**Required action:** Nothing but an exact repeat of the entries below should appear in your answer.

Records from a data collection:
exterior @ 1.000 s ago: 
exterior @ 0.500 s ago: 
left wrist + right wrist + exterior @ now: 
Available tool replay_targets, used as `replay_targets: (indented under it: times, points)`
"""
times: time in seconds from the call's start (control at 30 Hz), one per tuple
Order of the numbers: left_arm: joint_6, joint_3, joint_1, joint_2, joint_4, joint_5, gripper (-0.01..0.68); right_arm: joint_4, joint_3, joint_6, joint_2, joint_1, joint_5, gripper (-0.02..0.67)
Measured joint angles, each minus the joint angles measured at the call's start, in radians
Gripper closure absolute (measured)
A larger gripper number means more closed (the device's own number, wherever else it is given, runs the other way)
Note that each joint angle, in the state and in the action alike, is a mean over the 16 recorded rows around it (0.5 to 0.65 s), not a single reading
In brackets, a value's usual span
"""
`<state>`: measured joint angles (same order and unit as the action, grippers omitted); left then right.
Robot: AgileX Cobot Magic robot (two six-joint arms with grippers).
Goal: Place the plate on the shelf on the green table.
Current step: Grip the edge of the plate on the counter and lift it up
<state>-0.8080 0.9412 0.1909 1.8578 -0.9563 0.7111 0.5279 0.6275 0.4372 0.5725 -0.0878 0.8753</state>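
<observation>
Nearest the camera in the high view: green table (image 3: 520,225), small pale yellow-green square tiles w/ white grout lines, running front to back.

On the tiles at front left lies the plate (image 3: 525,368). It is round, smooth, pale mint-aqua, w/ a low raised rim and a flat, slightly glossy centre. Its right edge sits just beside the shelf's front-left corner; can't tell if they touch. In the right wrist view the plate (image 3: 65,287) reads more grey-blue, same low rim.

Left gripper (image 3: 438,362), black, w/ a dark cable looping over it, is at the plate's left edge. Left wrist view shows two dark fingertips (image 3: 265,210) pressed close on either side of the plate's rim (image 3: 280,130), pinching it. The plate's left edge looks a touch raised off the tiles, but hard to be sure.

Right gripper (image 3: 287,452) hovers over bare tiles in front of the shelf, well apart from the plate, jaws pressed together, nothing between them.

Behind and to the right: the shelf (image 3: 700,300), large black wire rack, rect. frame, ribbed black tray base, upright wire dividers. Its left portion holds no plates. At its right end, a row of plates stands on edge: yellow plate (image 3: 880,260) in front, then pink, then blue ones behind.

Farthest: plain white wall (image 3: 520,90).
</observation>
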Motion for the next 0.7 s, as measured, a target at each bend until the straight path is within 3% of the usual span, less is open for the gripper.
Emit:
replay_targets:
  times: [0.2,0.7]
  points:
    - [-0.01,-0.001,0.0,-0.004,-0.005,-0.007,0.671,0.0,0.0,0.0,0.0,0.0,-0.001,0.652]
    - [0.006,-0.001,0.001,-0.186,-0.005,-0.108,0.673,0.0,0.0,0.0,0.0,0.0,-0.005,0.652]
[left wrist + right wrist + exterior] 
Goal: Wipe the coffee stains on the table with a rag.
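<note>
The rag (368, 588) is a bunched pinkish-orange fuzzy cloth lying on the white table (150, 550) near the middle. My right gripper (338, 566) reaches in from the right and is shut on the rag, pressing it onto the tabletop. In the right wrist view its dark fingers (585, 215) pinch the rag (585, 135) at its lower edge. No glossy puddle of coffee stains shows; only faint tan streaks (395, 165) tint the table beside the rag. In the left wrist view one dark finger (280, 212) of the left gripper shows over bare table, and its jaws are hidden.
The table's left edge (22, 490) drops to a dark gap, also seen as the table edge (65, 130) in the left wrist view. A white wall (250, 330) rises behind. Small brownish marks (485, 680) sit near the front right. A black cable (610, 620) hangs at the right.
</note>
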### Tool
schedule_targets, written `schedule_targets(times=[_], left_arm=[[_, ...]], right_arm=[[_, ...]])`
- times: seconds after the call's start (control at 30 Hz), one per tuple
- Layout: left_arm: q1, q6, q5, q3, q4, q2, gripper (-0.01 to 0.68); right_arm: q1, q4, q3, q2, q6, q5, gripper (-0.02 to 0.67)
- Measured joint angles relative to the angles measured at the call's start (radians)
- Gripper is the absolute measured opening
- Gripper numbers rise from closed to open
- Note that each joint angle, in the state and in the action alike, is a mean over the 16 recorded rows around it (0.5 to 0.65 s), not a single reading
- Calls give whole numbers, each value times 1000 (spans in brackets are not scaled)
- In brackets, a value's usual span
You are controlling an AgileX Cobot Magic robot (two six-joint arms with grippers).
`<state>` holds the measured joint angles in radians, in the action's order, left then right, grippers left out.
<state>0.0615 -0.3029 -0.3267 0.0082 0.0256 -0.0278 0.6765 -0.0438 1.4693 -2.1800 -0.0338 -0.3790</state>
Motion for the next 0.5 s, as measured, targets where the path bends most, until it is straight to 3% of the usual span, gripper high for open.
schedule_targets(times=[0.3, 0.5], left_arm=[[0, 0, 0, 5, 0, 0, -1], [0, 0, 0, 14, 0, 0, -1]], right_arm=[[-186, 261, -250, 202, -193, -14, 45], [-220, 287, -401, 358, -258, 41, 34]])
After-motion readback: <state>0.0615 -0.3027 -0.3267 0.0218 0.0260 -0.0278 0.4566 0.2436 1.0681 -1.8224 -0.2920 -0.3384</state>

**Solution to the problem:**
exterior @ 1.000 s ago: 
exterior @ 0.500 s ago: 
left wrist + right wrist + exterior @ now: 
Available tool replay_targets, used as `replay_targets: (indented under it: times, points)`
"""
times: time in seconds from the call's start (control at 30 Hz), one per tuple
Order of the numbers: left_arm: joint_6, joint_3, joint_1, joint_2, joint_4, joint_5, gripper (-0.01..0.68); right_arm: joint_4, joint_3, joint_6, joint_2, joint_1, joint_5, gripper (-0.02..0.67)
Measured joint angles, each minus the joint angles measured at the call's start, in radians
Gripper closure absolute (measured)
A larger gripper number means more closed (the device's own number, wherever else it is given, runs the other way)
Note that each joint angle, in the state and in the action alike, is a mean over the 16 recorded rows around it (0.5 to 0.65 s), not a single reading
In brackets, a value's usual span
"""
`<state>`: measured joint angles (same order and unit as the action, grippers omitted); left then right.
Robot: AgileX Cobot Magic robot (two six-joint arms with grippers).
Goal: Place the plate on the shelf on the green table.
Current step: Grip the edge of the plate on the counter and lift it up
<state>-0.8080 0.9412 0.1909 1.8578 -0.9563 0.7111 0.5279 0.6275 0.4372 0.5725 -0.0878 0.8753</state>
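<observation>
Nearest the camera in the high view: green table (image 3: 520,225), small pale yellow-green square tiles w/ white grout lines, running front to back.

On the tiles at front left lies the plate (image 3: 525,368). It is round, smooth, pale mint-aqua, w/ a low raised rim and a flat, slightly glossy centre. Its right edge sits just beside the shelf's front-left corner; can't tell if they touch. In the right wrist view the plate (image 3: 65,287) reads more grey-blue, same low rim.

Left gripper (image 3: 438,362), black, w/ a dark cable looping over it, is at the plate's left edge. Left wrist view shows two dark fingertips (image 3: 265,210) pressed close on either side of the plate's rim (image 3: 280,130), pinching it. The plate's left edge looks a touch raised off the tiles, but hard to be sure.

Right gripper (image 3: 287,452) hovers over bare tiles in front of the shelf, well apart from the plate, jaws pressed together, nothing between them.

Behind and to the right: the shelf (image 3: 700,300), large black wire rack, rect. frame, ribbed black tray base, upright wire dividers. Its left portion holds no plates. At its right end, a row of plates stands on edge: yellow plate (image 3: 880,260) in front, then pink, then blue ones behind.

Farthest: plain white wall (image 3: 520,90).
</observation>
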Motion for the next 0.7 s, as measured, a target at each bend until the straight path is within 3% of the usual span, less is open for the gripper.
Emit:
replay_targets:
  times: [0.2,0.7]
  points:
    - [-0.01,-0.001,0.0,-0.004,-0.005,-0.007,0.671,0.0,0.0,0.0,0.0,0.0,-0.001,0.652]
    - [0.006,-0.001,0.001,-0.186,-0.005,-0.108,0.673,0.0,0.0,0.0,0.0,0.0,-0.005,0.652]
[left wrist + right wrist + exterior] 
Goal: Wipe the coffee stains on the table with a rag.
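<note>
The rag (368, 588) is a bunched pinkish-orange fuzzy cloth lying on the white table (150, 550) near the middle. My right gripper (338, 566) reaches in from the right and is shut on the rag, pressing it onto the tabletop. In the right wrist view its dark fingers (585, 215) pinch the rag (585, 135) at its lower edge. No glossy puddle of coffee stains shows; only faint tan streaks (395, 165) tint the table beside the rag. In the left wrist view one dark finger (280, 212) of the left gripper shows over bare table, and its jaws are hidden.
The table's left edge (22, 490) drops to a dark gap, also seen as the table edge (65, 130) in the left wrist view. A white wall (250, 330) rises behind. Small brownish marks (485, 680) sit near the front right. A black cable (610, 620) hangs at the right.
</note>
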### Tool
schedule_targets, written `schedule_targets(times=[_], left_arm=[[_, ...]], right_arm=[[_, ...]])`
- times: seconds after the call's start (control at 30 Hz), one per tuple
- Layout: left_arm: q1, q6, q5, q3, q4, q2, gripper (-0.01 to 0.68); right_arm: q1, q4, q3, q2, q6, q5, gripper (-0.02 to 0.67)
- Measured joint angles relative to the angles measured at the call's start (radians)
- Gripper is the absolute measured opening
- Gripper numbers rise from closed to open
- Note that each joint angle, in the state and in the action alike, is a mean over the 16 recorded rows around it (0.5 to 0.65 s), not a single reading
- Calls give whole numbers, each value times 1000 (spans in brackets are not scaled)
- In brackets, a value's usual span
You are controlling an AgileX Cobot Magic robot (two six-joint arms with grippers).
`<state>` holds the measured joint angles in radians, in the action's order, left then right, grippers left out.
<state>0.0615 -0.3029 -0.3267 0.0082 0.0256 -0.0278 0.6765 -0.0438 1.4693 -2.1800 -0.0338 -0.3790</state>
Motion for the next 0.5 s, as measured, targets where the path bends most, until it is straight to 3% of the usual span, gripper high for open.
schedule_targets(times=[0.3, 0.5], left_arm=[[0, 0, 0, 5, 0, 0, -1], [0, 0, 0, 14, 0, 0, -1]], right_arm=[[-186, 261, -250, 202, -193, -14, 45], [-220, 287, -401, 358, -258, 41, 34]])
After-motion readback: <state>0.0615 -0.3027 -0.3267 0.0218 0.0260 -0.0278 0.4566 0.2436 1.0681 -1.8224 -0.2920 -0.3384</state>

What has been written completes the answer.